[ASSIGNED TASK]:
What you return should be the lines of the data containing "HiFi", each in full.

___

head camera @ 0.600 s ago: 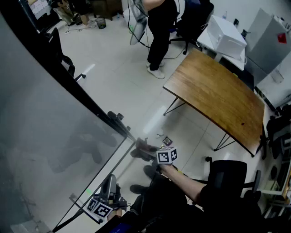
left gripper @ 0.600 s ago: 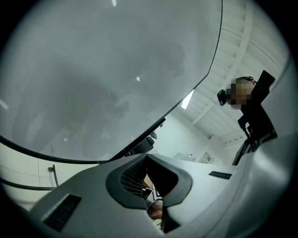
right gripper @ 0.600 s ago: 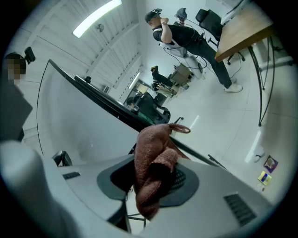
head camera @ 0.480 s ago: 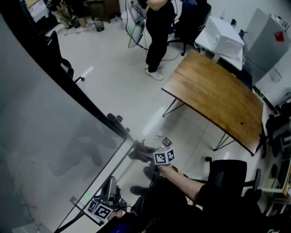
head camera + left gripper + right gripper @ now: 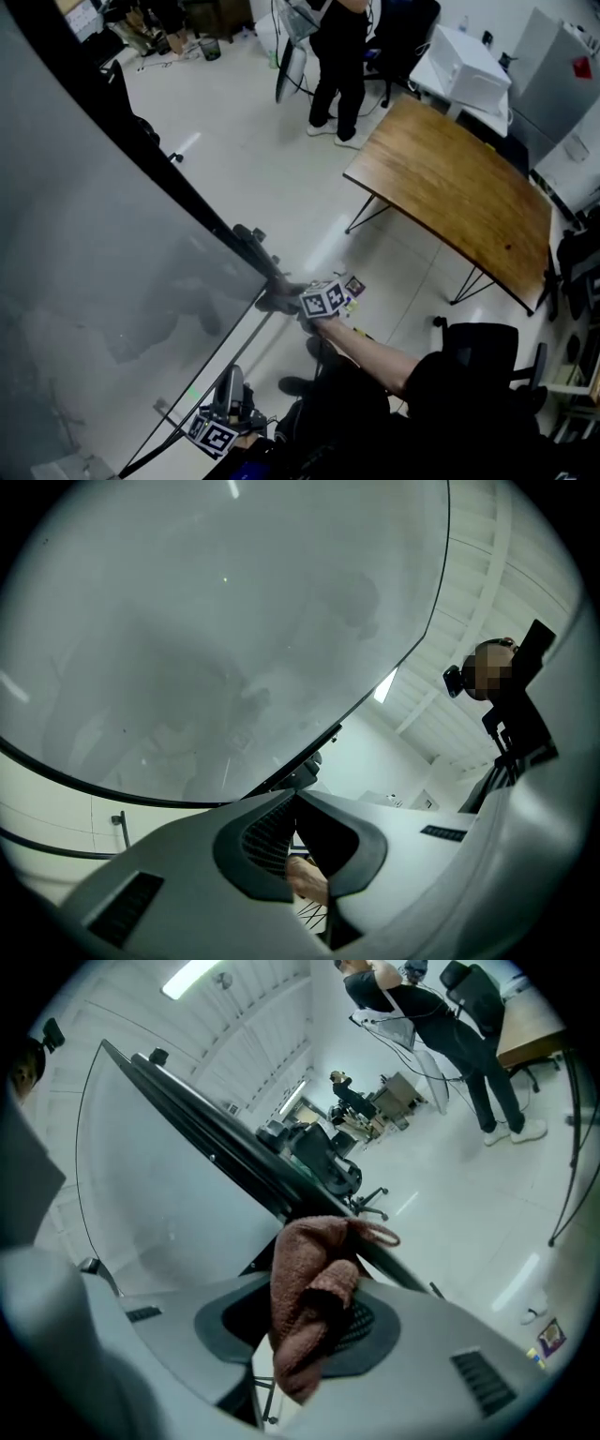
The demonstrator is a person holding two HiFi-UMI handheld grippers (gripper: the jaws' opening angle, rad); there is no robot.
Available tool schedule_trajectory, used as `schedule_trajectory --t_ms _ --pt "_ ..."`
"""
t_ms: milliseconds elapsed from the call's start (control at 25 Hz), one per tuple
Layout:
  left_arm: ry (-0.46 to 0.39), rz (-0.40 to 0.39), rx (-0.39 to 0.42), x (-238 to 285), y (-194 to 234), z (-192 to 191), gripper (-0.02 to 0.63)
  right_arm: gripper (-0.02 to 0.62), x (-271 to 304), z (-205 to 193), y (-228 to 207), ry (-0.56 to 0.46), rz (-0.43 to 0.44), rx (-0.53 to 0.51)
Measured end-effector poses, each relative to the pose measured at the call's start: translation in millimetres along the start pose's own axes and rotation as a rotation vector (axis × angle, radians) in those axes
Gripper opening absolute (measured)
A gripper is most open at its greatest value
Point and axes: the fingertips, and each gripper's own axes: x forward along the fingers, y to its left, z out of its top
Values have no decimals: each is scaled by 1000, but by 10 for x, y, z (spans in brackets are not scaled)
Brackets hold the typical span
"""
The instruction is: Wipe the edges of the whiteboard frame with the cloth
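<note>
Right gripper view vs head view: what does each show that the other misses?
Only the right gripper view: its jaws clamped on the cloth, which lies against the frame, and a ceiling light. Only the head view: the left gripper, low by the bottom edge of the whiteboard. Both: the whiteboard, the wooden table and a standing person.

The pale floor (image 5: 262, 159) bears a wooden table (image 5: 450, 197), a chair (image 5: 473, 352) and a person (image 5: 337, 56).

text: none legible | labels: none legible | numbers: none legible in any view
</note>
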Motion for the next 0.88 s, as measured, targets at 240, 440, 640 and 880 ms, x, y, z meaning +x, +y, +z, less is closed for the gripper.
schedule_trajectory --t_ms 240,440,640,880 --pt "9 61 8 -141 126 -42 -9 141 87 101 26 -4 25 -45" --pt "-19 9 -17 -65 -14 -17 -9 140 112 113 21 9 32 -60" --pt "-32 0 -20 -38 -40 -24 -9 140 141 87 5 9 43 -57" --pt "-55 8 -13 -17 -81 -20 -9 140 141 94 59 29 62 -73"
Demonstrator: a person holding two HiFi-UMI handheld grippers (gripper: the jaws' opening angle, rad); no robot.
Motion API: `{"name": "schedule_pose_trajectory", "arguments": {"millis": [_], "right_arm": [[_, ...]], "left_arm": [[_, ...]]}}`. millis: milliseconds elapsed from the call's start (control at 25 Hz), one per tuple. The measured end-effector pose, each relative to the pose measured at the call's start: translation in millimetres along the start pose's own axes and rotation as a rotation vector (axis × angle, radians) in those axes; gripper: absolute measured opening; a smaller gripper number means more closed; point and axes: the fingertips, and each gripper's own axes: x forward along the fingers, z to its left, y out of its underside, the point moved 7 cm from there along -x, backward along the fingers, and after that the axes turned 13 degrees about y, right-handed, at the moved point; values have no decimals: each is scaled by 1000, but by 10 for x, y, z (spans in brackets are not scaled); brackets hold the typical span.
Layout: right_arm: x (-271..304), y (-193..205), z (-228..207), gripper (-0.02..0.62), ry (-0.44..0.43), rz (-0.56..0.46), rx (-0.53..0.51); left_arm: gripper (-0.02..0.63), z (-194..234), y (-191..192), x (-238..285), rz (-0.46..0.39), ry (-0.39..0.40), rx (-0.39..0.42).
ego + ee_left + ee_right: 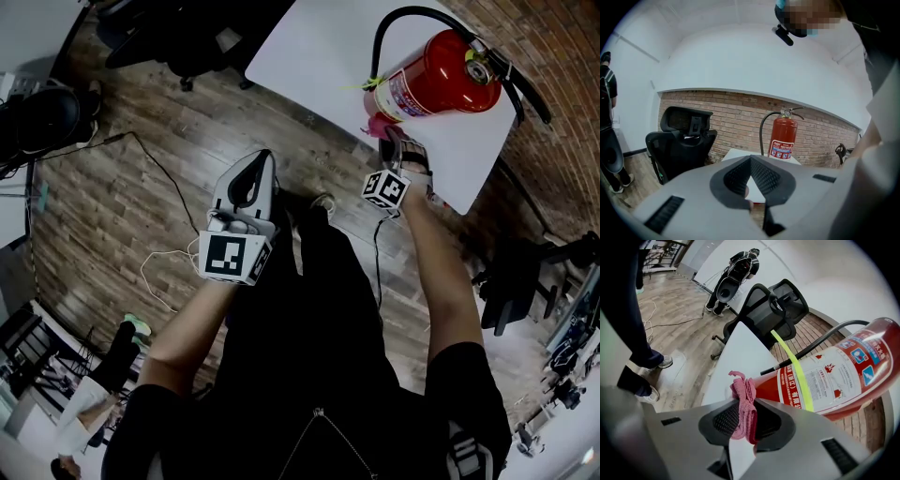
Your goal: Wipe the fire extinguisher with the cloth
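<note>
A red fire extinguisher [441, 80] with a black hose stands on the white table [309, 56]; it shows upright in the left gripper view [783, 136]. My right gripper [394, 139] is shut on a bunched pink cloth [742, 411]. The cloth's top presses against the lower end of the extinguisher's body [834, 376], below the white label. A yellow-green strap [794, 369] hangs down the cylinder. My left gripper [263, 157] is off the table over the floor, jaws shut with nothing between them [750, 161], pointing toward the extinguisher from a distance.
A black office chair [773, 310] stands past the table's far end, against a brick wall [731, 117]. Cables [159, 169] trail over the wooden floor. A person [736, 273] stands far back. The table's near corner [464, 208] is by my right hand.
</note>
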Motion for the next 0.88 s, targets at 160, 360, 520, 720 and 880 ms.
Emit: {"name": "schedule_pose_trajectory", "arguments": {"millis": [160,360,520,720,880], "right_arm": [[-65,-42,-107,97,25,0,13],[-154,-93,-258,97,48,4,22],[-236,-117,-388,97,76,-5,13],[-332,-139,-530,97,105,-14,-2],[-404,-152,-642,97,126,-18,-11]], "left_arm": [[29,26,-59,-6,-3,3,6],[29,10,-145,11,-16,21,14],[31,-9,-212,27,-24,35,19],[29,-41,-284,34,-36,49,29],[29,-77,-342,51,-45,61,35]]}}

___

[EXERCISE RESPONSE]:
The demonstrator is a person holding two HiFi-UMI handheld grippers (gripper: the jaws' opening angle, rad); there is no robot.
Demonstrator: a person holding two HiFi-UMI handheld grippers (gripper: the jaws' opening angle, rad); no robot.

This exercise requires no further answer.